Record set:
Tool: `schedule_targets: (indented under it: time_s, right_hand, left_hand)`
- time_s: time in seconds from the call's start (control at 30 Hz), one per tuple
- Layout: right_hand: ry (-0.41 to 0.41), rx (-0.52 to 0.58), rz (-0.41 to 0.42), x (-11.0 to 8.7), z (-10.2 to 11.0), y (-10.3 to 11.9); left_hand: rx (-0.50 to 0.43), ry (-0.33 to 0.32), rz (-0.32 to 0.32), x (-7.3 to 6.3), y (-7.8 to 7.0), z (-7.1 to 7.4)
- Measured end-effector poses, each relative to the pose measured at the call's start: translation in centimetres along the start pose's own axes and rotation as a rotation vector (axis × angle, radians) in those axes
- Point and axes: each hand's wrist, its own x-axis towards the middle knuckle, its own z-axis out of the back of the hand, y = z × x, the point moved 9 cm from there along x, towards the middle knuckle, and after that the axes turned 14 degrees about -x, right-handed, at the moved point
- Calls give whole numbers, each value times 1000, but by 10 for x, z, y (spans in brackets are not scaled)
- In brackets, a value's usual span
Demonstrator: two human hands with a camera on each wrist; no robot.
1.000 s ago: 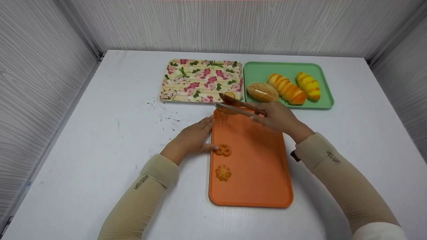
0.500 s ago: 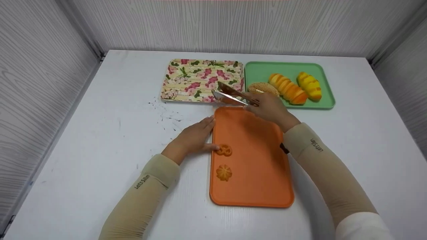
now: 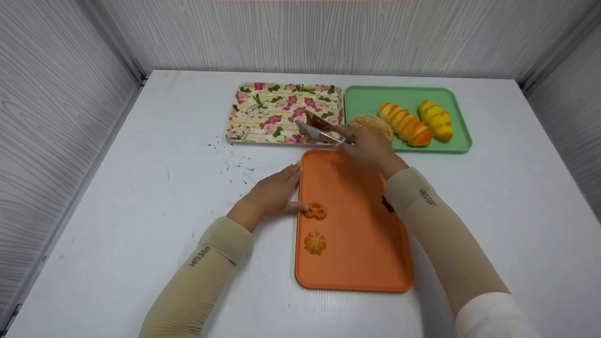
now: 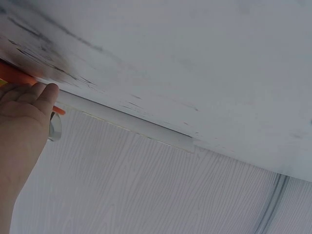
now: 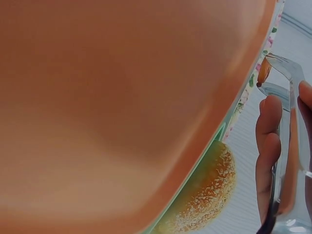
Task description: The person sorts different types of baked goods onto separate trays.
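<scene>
My right hand (image 3: 368, 148) grips metal tongs (image 3: 324, 125) over the near right corner of the floral tray (image 3: 267, 110). In the right wrist view, a small brown-orange cookie (image 5: 264, 71) shows between the tong tips; whether they squeeze it I cannot tell. My left hand (image 3: 270, 195) rests against the left rim of the orange tray (image 3: 357, 253), fingers extended. Its thumb lies over the rim beside a pretzel-shaped cookie (image 3: 318, 211). Nearer the front of that tray lies a flower-shaped cookie (image 3: 315, 243). In the left wrist view, the left hand (image 4: 22, 117) shows with straight fingers.
On the green tray (image 3: 394, 94) at the back right lie a sesame bun (image 3: 375, 123), an orange striped bread (image 3: 406, 124) and a yellow bread (image 3: 435, 120). Dark scratches (image 3: 239, 164) mark the white table left of the orange tray. Panel walls (image 3: 328, 37) enclose the table.
The right hand has moved left and away from me, carrying the tongs from the orange tray's far edge to above the floral tray's near right corner. The left hand has stayed in place.
</scene>
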Motion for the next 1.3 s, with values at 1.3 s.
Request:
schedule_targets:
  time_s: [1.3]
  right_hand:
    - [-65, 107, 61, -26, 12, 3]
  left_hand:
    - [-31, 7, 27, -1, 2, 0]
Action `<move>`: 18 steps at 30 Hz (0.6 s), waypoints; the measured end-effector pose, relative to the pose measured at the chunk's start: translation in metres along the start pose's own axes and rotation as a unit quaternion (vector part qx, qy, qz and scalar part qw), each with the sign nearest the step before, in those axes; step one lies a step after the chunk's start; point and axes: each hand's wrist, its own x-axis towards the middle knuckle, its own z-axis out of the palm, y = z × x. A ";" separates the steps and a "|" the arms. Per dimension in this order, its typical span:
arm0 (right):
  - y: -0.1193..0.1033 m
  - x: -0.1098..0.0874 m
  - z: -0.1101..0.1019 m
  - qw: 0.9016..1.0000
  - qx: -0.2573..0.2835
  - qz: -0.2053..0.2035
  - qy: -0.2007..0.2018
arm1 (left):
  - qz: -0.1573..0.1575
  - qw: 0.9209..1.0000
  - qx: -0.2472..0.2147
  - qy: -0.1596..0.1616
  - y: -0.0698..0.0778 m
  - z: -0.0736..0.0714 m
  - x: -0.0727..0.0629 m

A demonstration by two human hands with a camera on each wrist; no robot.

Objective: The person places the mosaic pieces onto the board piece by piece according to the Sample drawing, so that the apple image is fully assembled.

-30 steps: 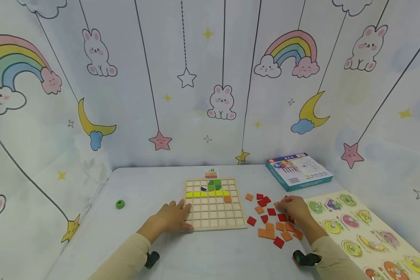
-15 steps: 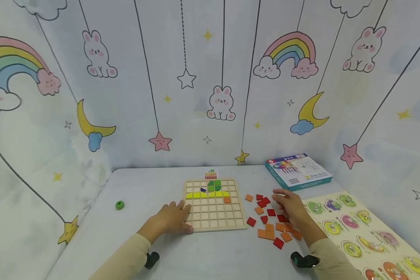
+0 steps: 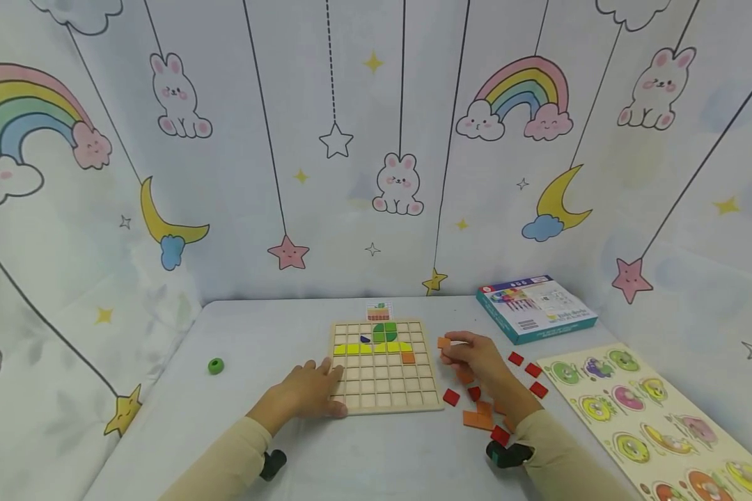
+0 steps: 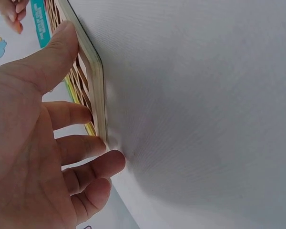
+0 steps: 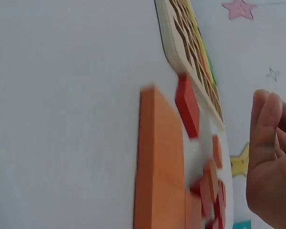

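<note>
While the relaxed left hand [image 3: 307, 391] is touching the grid board [image 3: 383, 381], the right hand [image 3: 484, 360] is pinching an orange tile [image 3: 443, 342] slack fingers could drop.

I count one grid board [image 3: 384, 388], one card [image 3: 379, 312] at its twelve o'clock, one box [image 3: 537, 307] at two and one green bead [image 3: 216, 366] at nine. Two hands: one left hand [image 3: 307, 392], one right hand [image 3: 480, 358] with one orange piece [image 3: 443, 343] in its fingers. The board carries one orange tile [image 3: 408, 358] and one blue piece [image 3: 365, 339]. Six loose red pieces [image 3: 451, 397] show, three towards three o'clock, three nearer four. At least four loose orange pieces [image 3: 484, 407]; the right hand hides others from counting. One fruit sheet [image 3: 601, 440], between three and four.
</note>
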 end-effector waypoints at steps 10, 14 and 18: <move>0.008 0.002 0.051 0.981 -0.182 -0.002 -0.070 | 0.002 1.000 0.001 -0.002 0.001 0.002 0.003; 0.009 0.001 0.060 0.965 -0.257 -0.024 -0.037 | 0.000 1.000 0.005 -0.001 -0.001 0.002 0.003; 0.010 0.002 0.065 0.954 -0.297 -0.025 -0.004 | -0.001 1.000 0.003 0.000 -0.002 0.004 0.003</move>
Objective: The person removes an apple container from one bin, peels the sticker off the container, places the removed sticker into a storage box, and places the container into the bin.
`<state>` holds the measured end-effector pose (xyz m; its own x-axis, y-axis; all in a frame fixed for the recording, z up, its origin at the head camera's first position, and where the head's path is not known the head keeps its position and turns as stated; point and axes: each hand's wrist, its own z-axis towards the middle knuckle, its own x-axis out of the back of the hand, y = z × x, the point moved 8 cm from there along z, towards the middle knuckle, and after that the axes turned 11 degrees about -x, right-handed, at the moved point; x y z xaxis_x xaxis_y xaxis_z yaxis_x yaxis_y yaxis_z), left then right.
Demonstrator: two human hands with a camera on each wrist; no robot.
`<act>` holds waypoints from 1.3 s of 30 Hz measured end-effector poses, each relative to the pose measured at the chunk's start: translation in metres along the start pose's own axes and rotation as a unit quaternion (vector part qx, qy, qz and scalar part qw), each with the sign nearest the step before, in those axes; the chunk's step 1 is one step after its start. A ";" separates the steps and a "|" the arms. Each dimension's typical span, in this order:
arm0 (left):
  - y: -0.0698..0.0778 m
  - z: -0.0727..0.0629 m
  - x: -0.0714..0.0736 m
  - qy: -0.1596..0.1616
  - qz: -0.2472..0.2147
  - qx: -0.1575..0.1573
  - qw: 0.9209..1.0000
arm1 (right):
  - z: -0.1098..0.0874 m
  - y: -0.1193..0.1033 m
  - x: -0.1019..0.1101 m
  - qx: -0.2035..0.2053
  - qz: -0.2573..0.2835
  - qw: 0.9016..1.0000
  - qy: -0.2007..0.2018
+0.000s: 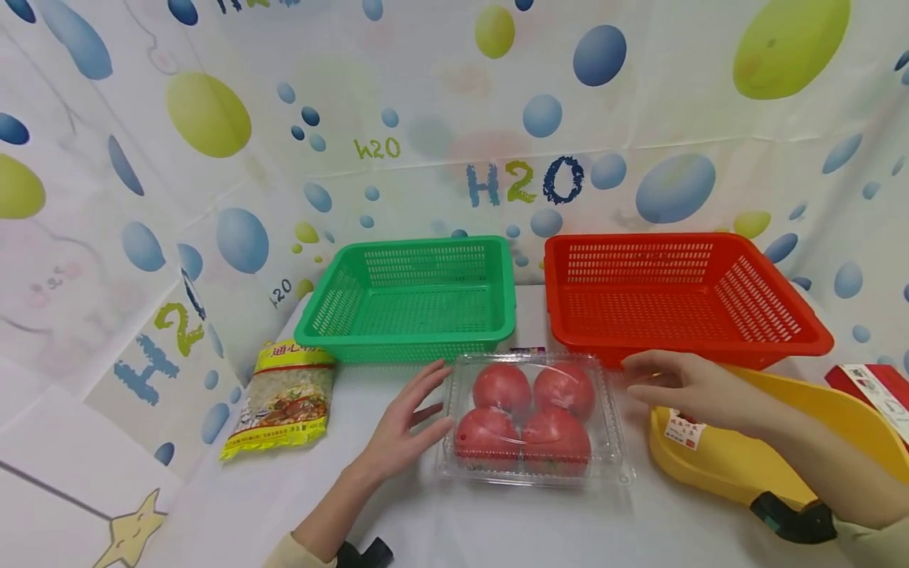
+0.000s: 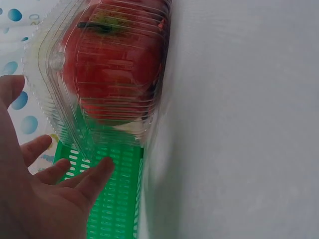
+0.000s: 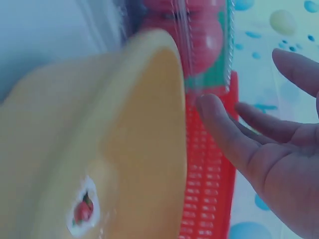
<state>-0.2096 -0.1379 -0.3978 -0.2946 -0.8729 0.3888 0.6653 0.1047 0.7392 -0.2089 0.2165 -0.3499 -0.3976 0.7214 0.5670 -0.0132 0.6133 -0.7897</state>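
Observation:
A clear plastic clamshell box (image 1: 527,410) lies on the white-covered table, with several red tomatoes (image 1: 561,438) inside it. My left hand (image 1: 403,432) is at the box's left side, fingers spread and nothing held. In the left wrist view, a gap shows between those fingertips and the clamshell (image 2: 107,69). On the other side, my right hand (image 1: 692,394) hovers above the rim of a yellow basin (image 1: 717,465), its fingers pointing towards the box without gripping anything. The right wrist view shows its loosely bent fingers (image 3: 219,124) apart from the box.
A green basket (image 1: 405,351) and a red basket (image 1: 682,345) stand behind the box. Left of it lies a yellow-and-clear food packet (image 1: 284,398). A red-and-white carton (image 1: 877,394) sits at the far right, beside the basin. Patterned cloth (image 1: 426,95) hangs behind.

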 end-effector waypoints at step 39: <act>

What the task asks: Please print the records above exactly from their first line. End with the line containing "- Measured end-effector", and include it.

Task solution:
Tool: `schedule_targets: (indented under it: time_s, right_hand, left_hand)`
- time_s: time in seconds from the call's start (control at 30 Hz), one per tuple
- Layout: right_hand: ry (-0.41 to 0.41), rx (-0.52 to 0.58), rz (-0.41 to 0.42), x (-11.0 to 8.7), z (-10.2 to 11.0), y (-10.3 to 11.9); left_hand: rx (-0.50 to 0.43), ry (-0.33 to 0.32), rz (-0.32 to 0.32), x (-7.3 to 6.3), y (-7.8 to 7.0), z (-7.1 to 7.4)
- Measured end-effector poses, each relative to the pose measured at the call's start: translation in centimetres along the start pose's own axes and rotation as a rotation vector (axis × angle, radians) in those axes

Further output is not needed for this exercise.